Segundo o Portal Consular do Itamaraty, a Constituição Federal prevê a possibilidade de o brasileiro ter dupla ou múltiplas cidadanias em duas hipóteses: quando há o reconhecimento de nacionalidade originária pela lei estrangeira – quando o país em questão reconhece como nacionais os nascidos em seu território ou filhos e descendentes de seus nacionais –; e quando há imposição de nacionalidade pela norma estrangeira, por meio de processo de naturalização, ao brasileiro residente em estado estrangeiro, como condição para permanência em seu território ou para o exercício de direitos civis.


Sendo assim, não há um limite determinado na lei brasileira que prevê um número máximo de cidadanias. Por exemplo, brasileiro filho de pai e mãe estrangeiros de diferentes nacionalidades, podem requerer passaportes tanto do país de origem do pai, quanto da mãe, e, se aprovado por esses países, somar três nacionalidades.

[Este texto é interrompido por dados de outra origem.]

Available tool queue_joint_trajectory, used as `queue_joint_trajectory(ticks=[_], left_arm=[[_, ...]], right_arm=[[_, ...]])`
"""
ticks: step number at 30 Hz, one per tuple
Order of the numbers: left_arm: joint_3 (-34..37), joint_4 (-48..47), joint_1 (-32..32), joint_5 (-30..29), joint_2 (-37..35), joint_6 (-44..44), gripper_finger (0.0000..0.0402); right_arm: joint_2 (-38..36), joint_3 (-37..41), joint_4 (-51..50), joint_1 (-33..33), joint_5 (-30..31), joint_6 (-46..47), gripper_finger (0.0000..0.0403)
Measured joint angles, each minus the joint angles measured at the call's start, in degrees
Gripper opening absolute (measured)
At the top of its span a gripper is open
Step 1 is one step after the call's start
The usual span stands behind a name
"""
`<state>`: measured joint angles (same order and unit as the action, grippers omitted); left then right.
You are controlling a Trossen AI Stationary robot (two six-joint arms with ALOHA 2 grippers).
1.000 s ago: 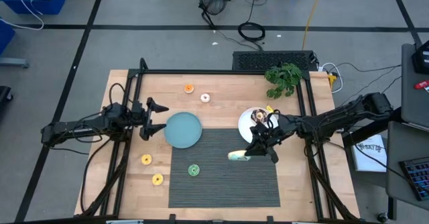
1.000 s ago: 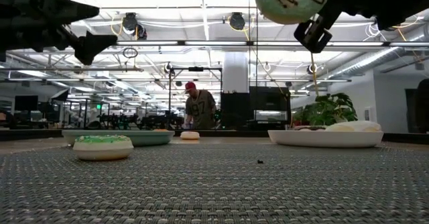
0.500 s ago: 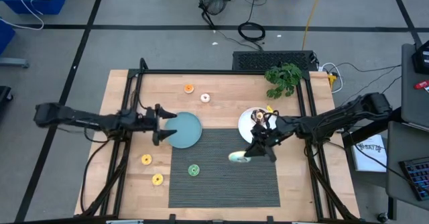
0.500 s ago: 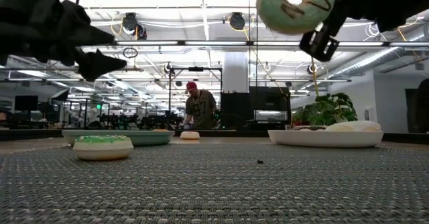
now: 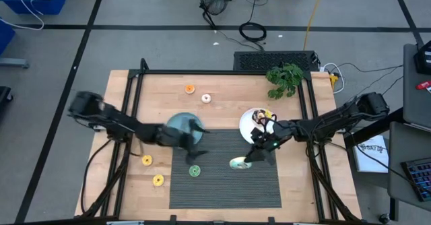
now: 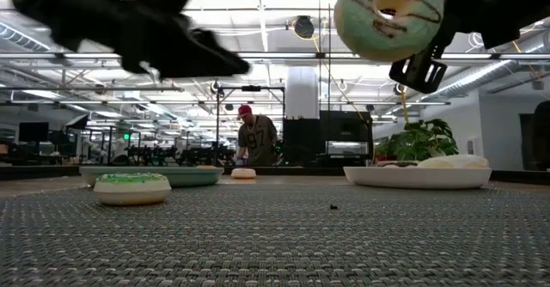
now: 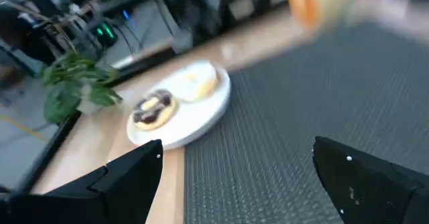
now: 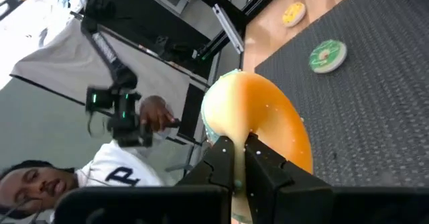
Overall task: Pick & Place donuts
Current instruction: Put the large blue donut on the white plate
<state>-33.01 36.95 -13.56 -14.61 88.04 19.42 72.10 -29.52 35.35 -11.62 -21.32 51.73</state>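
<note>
Item: mint donut with chocolate drizzle (image 6: pixel 388 16), pinched by its rim in my right gripper (image 5: pixel 258 152), fingers clamped on it, carried above the grey mat (image 5: pixel 222 184) just beside the white plate (image 5: pixel 246 125), which already bears two donuts.

Item: my left gripper (image 5: pixel 196 132), fingers spread wide and empty, over the teal plate (image 5: pixel 176 122).

Item: green donut (image 5: pixel 194 171) on the mat; yellow, orange and white ones on bare wood.

Handling note: I should carry level, lower over a free spot on the plate, then release.
</note>
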Motion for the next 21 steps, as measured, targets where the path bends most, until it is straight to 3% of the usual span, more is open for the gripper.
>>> queue_joint_trajectory(ticks=[3,6,9,17,19,21], left_arm=[[-11.84,-11.8,-1.73,-12.36,8.89,8.99,0.0379],[-21.36,-17.84,-3.48,-26.91,15.76,17.43,0.0379],[-27.45,-20.01,-5.76,-35.14,20.74,22.98,0.0379],[-33.67,-19.71,-14.02,-37.2,22.98,23.24,0.0379],[-34.1,-17.16,-16.53,-35.14,22.96,24.62,0.0379],[-34.12,-14.8,-18.51,-29.51,22.94,26.0,0.0379]], right_arm=[[-0.04,0.0,0.03,-1.25,-0.04,0.51,0.0013],[-0.07,0.0,0.5,-2.57,-0.24,0.52,0.0013],[-0.07,0.0,0.51,-3.42,-0.37,0.52,0.0013],[-0.09,0.0,0.96,-5.56,-0.28,0.09,0.0013],[-0.09,0.0,0.95,-5.85,0.04,0.12,0.0013],[-0.09,0.0,0.95,-5.88,0.09,0.44,0.0013]])
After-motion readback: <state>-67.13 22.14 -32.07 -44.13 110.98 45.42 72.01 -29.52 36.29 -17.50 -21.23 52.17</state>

Há ainda a mais nova tendência de milionários que procuram comprar cidadanias, atrás de segurança fora de suas origens.O símbolo do status pode custar até 87 milhões de reais. Diversos são os países que permitem que residentes apliquem para a cidadania após o cumprimento de alguns critérios, como é o caso dos Estados Unidos e do Passaporte Dourado de Portugal, por exemplo. Mais dez países, entre eles Áustria, Malta e Turquia, permitem que estrangeiros comprem a cidadania em forma de investimento em propriedades ou negócios locais.